Where an image appears in the data, omit it and reproduce the rest exactly.

((

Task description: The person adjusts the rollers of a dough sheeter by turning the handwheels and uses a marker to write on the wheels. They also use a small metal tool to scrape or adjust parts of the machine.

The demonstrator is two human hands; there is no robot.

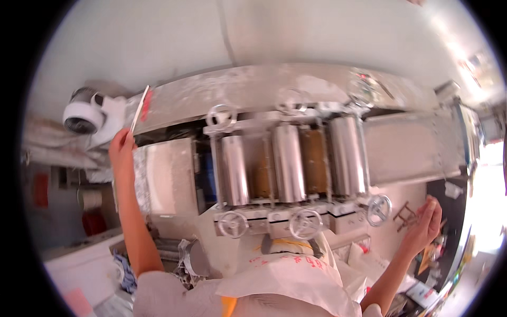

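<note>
My left hand [122, 143] is raised at the far left, its fingers closed around the lower end of a thin white stick [140, 110]. The stick points up and leans right, over the grey ledge. At the right side, my right hand [429, 221] is held up in the air with its fingers curled together; whether something is in them I cannot make out. Between my hands stands a roller machine [264, 208] with three shiny metal rollers [289, 164] and several handwheels [305, 224]. Neither hand touches it.
A flour-dusted board [163, 177] adjoins the machine's left side, a pale flat bed [412, 145] its right. A grey ledge [253, 82] runs behind. A white fan-like device [84, 113] stands at far left. Near my body lies a white sack [296, 274] with red print.
</note>
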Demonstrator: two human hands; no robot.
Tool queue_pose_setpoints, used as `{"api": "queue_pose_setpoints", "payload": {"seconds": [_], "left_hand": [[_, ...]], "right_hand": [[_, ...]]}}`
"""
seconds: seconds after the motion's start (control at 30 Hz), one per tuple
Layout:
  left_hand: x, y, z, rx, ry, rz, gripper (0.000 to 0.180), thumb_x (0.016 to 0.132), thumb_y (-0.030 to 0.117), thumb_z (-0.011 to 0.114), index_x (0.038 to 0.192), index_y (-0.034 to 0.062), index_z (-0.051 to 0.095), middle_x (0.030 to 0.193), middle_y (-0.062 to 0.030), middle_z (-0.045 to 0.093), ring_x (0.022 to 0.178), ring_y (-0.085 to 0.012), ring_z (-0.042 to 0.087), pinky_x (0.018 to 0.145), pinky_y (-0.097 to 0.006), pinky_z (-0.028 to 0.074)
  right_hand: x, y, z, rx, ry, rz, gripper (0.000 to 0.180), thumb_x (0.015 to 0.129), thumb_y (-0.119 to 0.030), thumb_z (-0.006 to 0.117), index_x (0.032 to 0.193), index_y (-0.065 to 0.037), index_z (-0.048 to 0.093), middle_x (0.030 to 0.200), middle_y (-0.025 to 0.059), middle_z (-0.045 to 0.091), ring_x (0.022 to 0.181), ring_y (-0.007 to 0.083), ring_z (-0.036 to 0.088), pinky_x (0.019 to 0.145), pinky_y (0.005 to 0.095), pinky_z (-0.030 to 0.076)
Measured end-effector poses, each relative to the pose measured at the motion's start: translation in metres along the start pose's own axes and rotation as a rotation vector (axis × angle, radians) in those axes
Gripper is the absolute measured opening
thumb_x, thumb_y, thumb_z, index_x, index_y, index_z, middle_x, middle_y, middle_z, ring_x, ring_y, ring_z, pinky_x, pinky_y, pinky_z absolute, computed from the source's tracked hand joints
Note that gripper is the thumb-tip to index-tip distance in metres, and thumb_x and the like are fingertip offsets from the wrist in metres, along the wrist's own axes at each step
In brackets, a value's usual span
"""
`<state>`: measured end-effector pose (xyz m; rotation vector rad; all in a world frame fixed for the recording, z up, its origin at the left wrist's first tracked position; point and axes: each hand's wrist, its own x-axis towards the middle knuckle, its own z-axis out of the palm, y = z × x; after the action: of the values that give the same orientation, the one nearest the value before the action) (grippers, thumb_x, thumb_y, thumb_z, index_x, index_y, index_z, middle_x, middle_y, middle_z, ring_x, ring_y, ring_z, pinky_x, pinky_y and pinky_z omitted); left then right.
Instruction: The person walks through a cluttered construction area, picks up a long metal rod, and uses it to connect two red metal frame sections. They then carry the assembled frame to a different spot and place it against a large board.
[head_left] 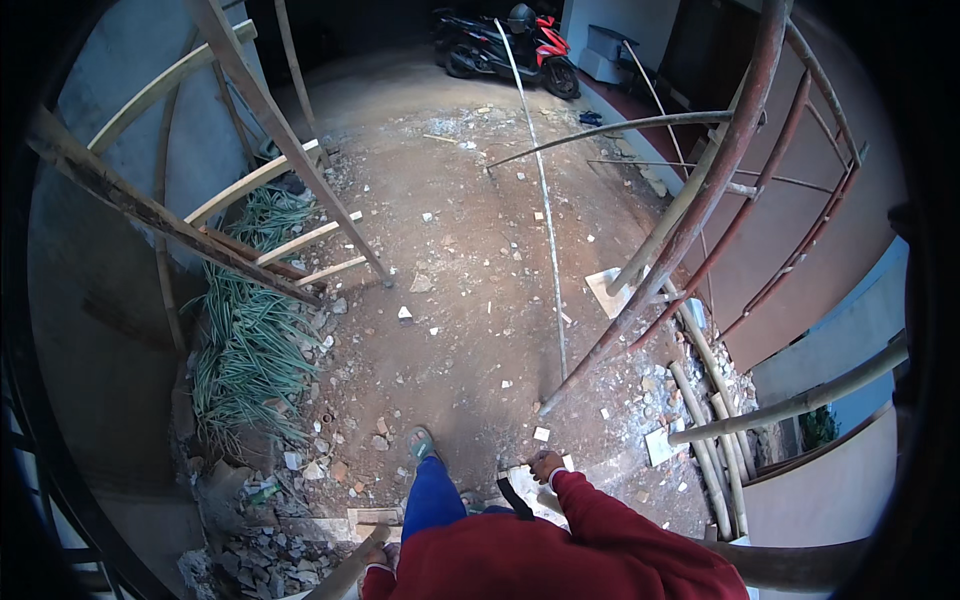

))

◆ Result for this task ◆
Task description: The person adjusts the rollers of a dough sheeter by turning the handwheels and uses a marker to write on the wheels. They also use a small metal tool to scrape or adjust parts of the machine.

The demonstrator is two human hands; there is no robot.


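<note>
My left hand [122, 143] is raised at the far left, its fingers closed around the lower end of a thin white stick [140, 110]. The stick points up and leans right, over the grey ledge. At the right side, my right hand [429, 221] is held up in the air with its fingers curled together; whether something is in them I cannot make out. Between my hands stands a roller machine [264, 208] with three shiny metal rollers [289, 164] and several handwheels [305, 224]. Neither hand touches it.
A flour-dusted board [163, 177] adjoins the machine's left side, a pale flat bed [412, 145] its right. A grey ledge [253, 82] runs behind. A white fan-like device [84, 113] stands at far left. Near my body lies a white sack [296, 274] with red print.
</note>
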Demonstrator: two human hands; no robot.
Tool queue_pose_setpoints, used as `{"api": "queue_pose_setpoints", "payload": {"seconds": [_], "left_hand": [[_, ...]], "right_hand": [[_, ...]]}}`
"""
seconds: seconds after the motion's start (control at 30 Hz), one per tuple
Layout:
  left_hand: x, y, z, rx, ry, rz, gripper (0.000 to 0.180), thumb_x (0.016 to 0.132), thumb_y (-0.030 to 0.117), thumb_z (-0.011 to 0.114), index_x (0.038 to 0.192), index_y (-0.034 to 0.062), index_z (-0.051 to 0.095), middle_x (0.030 to 0.193), middle_y (-0.062 to 0.030), middle_z (-0.045 to 0.093), ring_x (0.022 to 0.178), ring_y (-0.085 to 0.012), ring_z (-0.042 to 0.087), pinky_x (0.018 to 0.145), pinky_y (-0.097 to 0.006), pinky_z (-0.028 to 0.074)
  right_hand: x, y, z, rx, ry, rz, gripper (0.000 to 0.180), thumb_x (0.015 to 0.129), thumb_y (-0.119 to 0.030), thumb_z (-0.006 to 0.117), index_x (0.032 to 0.193), index_y (-0.065 to 0.037), index_z (-0.048 to 0.093), middle_x (0.030 to 0.200), middle_y (-0.025 to 0.059), middle_z (-0.045 to 0.091), ring_x (0.022 to 0.181), ring_y (-0.007 to 0.083), ring_z (-0.036 to 0.088), pinky_x (0.019 to 0.145), pinky_y (0.005 to 0.095), pinky_z (-0.030 to 0.076)
Measured end-effector poses, each relative to the pose measured at the motion's start: translation in metres along the start pose's own axes and rotation as a rotation vector (axis × angle, radians) in those axes
Gripper is the absolute measured opening
thumb_x, thumb_y, thumb_z, index_x, index_y, index_z, middle_x, middle_y, middle_z, ring_x, ring_y, ring_z, pinky_x, pinky_y, pinky_z absolute, computed from the source's tracked hand joints
Note that gripper is the thumb-tip to index-tip distance in metres, and thumb_x and the like are fingertip offsets from the wrist in metres, along the wrist's own axes at each step
In brackets, a value's usual span
"""
`<state>`: measured end-effector pose (xyz m; rotation vector rad; all in a world frame fixed for the recording, z up, its origin at the left wrist's first tracked position; point and axes: each hand's wrist, its own x-axis towards the middle knuckle, its own z-axis out of the palm, y = z × x; after the action: of the values that give the same orientation, the one nearest the value before the action) (grippers, thumb_x, thumb_y, thumb_z, index_x, index_y, index_z, middle_x, middle_y, middle_z, ring_x, ring_y, ring_z, pinky_x, pinky_y and pinky_z omitted); left then right.
Instruction: The person walks through a cluttered construction area, picks up a long metal rod, and uses it to connect two red metal frame sections. They then carry the assembled frame to a different spot and place it against a large board.
[head_left] 

No further work remains on the exercise.